Instructions to follow →
Every line below should be set down exactly as it appears.

═══ Dataset excerpt

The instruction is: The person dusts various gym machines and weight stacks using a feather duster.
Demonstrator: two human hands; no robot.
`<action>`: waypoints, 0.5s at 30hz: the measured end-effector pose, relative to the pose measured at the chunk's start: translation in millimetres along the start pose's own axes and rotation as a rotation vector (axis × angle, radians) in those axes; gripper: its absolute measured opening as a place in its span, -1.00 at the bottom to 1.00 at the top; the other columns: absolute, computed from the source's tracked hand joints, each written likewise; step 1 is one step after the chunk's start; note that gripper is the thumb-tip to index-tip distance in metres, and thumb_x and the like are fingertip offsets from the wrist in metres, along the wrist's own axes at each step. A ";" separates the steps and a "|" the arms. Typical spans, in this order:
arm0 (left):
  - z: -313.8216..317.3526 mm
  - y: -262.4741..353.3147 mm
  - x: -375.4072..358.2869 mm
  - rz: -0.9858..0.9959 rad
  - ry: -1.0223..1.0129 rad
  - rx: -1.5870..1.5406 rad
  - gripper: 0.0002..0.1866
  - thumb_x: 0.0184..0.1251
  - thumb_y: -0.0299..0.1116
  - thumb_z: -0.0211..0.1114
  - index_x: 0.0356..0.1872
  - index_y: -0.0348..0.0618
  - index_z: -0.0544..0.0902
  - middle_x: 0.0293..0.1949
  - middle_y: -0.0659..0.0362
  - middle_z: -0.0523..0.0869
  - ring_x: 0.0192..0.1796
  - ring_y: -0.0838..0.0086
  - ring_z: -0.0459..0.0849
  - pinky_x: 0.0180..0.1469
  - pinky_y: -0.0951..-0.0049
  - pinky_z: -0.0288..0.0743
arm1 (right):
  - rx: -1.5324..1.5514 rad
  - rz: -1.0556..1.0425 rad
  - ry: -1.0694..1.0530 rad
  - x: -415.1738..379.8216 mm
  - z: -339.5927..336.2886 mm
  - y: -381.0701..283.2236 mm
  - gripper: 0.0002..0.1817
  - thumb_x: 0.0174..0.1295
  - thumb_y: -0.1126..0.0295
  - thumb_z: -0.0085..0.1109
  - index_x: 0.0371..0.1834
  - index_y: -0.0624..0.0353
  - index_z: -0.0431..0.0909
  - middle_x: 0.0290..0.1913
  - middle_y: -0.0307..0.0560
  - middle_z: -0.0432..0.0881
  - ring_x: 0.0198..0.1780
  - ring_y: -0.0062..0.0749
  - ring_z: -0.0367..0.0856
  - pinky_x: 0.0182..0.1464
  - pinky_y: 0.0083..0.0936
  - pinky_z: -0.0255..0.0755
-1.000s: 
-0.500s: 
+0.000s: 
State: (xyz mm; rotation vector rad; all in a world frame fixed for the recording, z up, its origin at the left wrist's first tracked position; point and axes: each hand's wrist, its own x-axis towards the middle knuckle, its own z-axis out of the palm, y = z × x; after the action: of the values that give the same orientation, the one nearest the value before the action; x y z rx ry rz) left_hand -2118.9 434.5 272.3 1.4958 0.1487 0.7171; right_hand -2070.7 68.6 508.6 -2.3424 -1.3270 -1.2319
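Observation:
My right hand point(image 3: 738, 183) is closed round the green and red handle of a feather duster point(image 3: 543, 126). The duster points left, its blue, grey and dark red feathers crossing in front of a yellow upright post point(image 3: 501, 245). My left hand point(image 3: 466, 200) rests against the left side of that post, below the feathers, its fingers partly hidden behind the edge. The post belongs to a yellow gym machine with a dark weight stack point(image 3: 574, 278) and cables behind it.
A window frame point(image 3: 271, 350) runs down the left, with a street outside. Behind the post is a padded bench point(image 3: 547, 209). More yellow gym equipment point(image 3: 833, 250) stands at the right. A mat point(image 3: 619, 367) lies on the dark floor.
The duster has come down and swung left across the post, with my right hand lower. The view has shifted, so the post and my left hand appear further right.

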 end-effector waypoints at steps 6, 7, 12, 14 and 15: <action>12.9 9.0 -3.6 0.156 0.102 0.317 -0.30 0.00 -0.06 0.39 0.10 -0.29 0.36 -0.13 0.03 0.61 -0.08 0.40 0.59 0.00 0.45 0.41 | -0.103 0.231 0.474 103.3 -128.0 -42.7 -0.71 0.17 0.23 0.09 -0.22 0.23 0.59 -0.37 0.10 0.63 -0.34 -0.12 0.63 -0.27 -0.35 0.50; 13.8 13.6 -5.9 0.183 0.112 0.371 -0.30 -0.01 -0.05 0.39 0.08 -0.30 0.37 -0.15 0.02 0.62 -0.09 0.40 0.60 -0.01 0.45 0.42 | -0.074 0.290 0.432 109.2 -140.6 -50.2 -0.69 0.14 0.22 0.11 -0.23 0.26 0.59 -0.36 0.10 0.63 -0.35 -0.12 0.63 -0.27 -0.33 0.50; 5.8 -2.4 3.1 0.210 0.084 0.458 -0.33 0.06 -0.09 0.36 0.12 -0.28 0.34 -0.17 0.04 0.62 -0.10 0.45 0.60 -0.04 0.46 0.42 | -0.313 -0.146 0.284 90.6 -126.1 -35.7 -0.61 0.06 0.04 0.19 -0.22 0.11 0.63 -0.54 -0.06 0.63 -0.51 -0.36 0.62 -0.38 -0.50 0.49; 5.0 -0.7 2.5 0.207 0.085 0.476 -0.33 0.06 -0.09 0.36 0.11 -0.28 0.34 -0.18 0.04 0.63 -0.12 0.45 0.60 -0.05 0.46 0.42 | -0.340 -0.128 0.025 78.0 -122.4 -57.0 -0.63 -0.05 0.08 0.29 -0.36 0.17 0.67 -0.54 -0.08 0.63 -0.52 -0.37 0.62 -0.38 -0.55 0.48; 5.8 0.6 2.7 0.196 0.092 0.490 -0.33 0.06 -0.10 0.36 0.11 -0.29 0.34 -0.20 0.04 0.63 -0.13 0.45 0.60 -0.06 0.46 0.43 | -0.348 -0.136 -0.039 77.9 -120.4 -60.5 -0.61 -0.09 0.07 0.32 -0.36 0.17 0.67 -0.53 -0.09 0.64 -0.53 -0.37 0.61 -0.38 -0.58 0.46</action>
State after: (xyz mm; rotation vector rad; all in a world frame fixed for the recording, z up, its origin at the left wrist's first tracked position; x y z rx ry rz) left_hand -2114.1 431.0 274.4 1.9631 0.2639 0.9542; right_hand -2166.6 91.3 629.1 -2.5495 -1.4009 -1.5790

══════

Answer to the exercise →
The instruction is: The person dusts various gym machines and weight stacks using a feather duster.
Demonstrator: two human hands; no robot.
`<action>`: waypoints, 0.5s at 30hz: the measured end-effector pose, relative to the pose measured at the chunk's start: translation in millimetres along the start pose's own axes and rotation as a rotation vector (axis × angle, radians) in those axes; gripper: its absolute measured opening as a place in its span, -1.00 at the bottom to 1.00 at the top; the other columns: absolute, computed from the source's tracked hand joints, each written likewise; step 1 is one step after the chunk's start; note that gripper is the thumb-tip to index-tip distance in metres, and thumb_x and the like are fingertip offsets from the wrist in metres, along the wrist's own axes at each step. A ";" separates the steps and a "|" the arms. Typical spans, in this order:
arm0 (left):
  - z: -313.8216..317.3526 mm
  - y: -262.4741..353.3147 mm
  - x: -375.4072..358.2869 mm
  - rz: -0.9858..0.9959 rad
  - ry: -1.0223..1.0129 rad
  - rx: -1.5870..1.5406 rad
  - gripper: 0.0002..0.1866
  - thumb_x: 0.0184..0.1251
  - thumb_y: -0.0299..0.1116
  - thumb_z: -0.0211..0.1114
  - index_x: 0.0356..0.1872
  - index_y: -0.0348..0.0618
  - index_z: -0.0544..0.0902
  - middle_x: 0.0293..0.1949
  - middle_y: -0.0659..0.0362
  - middle_z: -0.0523..0.0869
  - ring_x: 0.0192..0.1796
  - ring_y: -0.0838..0.0086
  - ring_z: -0.0459..0.0849
  - pinky_x: 0.0180..0.1469
  - pinky_y: -0.0951..-0.0049
  - pinky_z: -0.0288..0.0743
arm1 (right):
  - rx: -1.5324..1.5514 rad
  - rz: -1.0556..1.0425 rad
  - ry: -1.0694..1.0530 rad
  - x: -415.1738..379.8216 mm
  - z: -339.5927..336.2886 mm
  - y: -381.0701..283.2236 mm
  - gripper: 0.0002..0.1817
  - thumb_x: 0.0174..0.1295
  - thumb_y: -0.1126..0.0295
  - thumb_z: -0.0085..0.1109
  - index_x: 0.0371..0.1834
  - index_y: -0.0624..0.0353
  - index_z: -0.0431..0.0909
  - middle_x: 0.0290..0.1913
  - middle_y: -0.0307..0.0560
  - middle_z: -0.0432..0.0881
  - ring_x: 0.0198..0.1780
  - ring_y: -0.0062..0.0749
  - ring_z: -0.0367..0.0856
  - pinky_x: 0.0182..0.1464
  - pinky_y: 0.0083..0.0936
  - pinky_z: -0.0255..0.0755
-1.000s: 
-0.500s: 
+0.000s: 
State: (xyz mm; rotation vector rad; all in a world frame fixed for the recording, z up, its origin at the left wrist's first tracked position; point and axes: each hand's wrist, its own x-axis towards the middle knuckle, its own z-axis out of the palm, y = z × x; after the action: of the values that give the same orientation, the one nearest the value before the action; x y z rx ry rz) left_hand -2118.9 434.5 272.3 1.4958 0.1487 0.7171; right_hand -2070.7 68.6 508.6 -2.3424 -1.3270 -1.2319
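Observation:
My right hand point(image 3: 738, 183) is closed round the green and red handle of a feather duster point(image 3: 543, 126). The duster points left, its blue, grey and dark red feathers crossing in front of a yellow upright post point(image 3: 501, 245). My left hand point(image 3: 466, 200) rests against the left side of that post, below the feathers, its fingers partly hidden behind the edge. The post belongs to a yellow gym machine with a dark weight stack point(image 3: 574, 278) and cables behind it.
A window frame point(image 3: 271, 350) runs down the left, with a street outside. Behind the post is a padded bench point(image 3: 547, 209). More yellow gym equipment point(image 3: 833, 250) stands at the right. A mat point(image 3: 619, 367) lies on the dark floor.
The duster has come down and swung left across the post, with my right hand lower. The view has shifted, so the post and my left hand appear further right.
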
 end-effector waypoints at steps 6, 7, 12, 14 and 15: <action>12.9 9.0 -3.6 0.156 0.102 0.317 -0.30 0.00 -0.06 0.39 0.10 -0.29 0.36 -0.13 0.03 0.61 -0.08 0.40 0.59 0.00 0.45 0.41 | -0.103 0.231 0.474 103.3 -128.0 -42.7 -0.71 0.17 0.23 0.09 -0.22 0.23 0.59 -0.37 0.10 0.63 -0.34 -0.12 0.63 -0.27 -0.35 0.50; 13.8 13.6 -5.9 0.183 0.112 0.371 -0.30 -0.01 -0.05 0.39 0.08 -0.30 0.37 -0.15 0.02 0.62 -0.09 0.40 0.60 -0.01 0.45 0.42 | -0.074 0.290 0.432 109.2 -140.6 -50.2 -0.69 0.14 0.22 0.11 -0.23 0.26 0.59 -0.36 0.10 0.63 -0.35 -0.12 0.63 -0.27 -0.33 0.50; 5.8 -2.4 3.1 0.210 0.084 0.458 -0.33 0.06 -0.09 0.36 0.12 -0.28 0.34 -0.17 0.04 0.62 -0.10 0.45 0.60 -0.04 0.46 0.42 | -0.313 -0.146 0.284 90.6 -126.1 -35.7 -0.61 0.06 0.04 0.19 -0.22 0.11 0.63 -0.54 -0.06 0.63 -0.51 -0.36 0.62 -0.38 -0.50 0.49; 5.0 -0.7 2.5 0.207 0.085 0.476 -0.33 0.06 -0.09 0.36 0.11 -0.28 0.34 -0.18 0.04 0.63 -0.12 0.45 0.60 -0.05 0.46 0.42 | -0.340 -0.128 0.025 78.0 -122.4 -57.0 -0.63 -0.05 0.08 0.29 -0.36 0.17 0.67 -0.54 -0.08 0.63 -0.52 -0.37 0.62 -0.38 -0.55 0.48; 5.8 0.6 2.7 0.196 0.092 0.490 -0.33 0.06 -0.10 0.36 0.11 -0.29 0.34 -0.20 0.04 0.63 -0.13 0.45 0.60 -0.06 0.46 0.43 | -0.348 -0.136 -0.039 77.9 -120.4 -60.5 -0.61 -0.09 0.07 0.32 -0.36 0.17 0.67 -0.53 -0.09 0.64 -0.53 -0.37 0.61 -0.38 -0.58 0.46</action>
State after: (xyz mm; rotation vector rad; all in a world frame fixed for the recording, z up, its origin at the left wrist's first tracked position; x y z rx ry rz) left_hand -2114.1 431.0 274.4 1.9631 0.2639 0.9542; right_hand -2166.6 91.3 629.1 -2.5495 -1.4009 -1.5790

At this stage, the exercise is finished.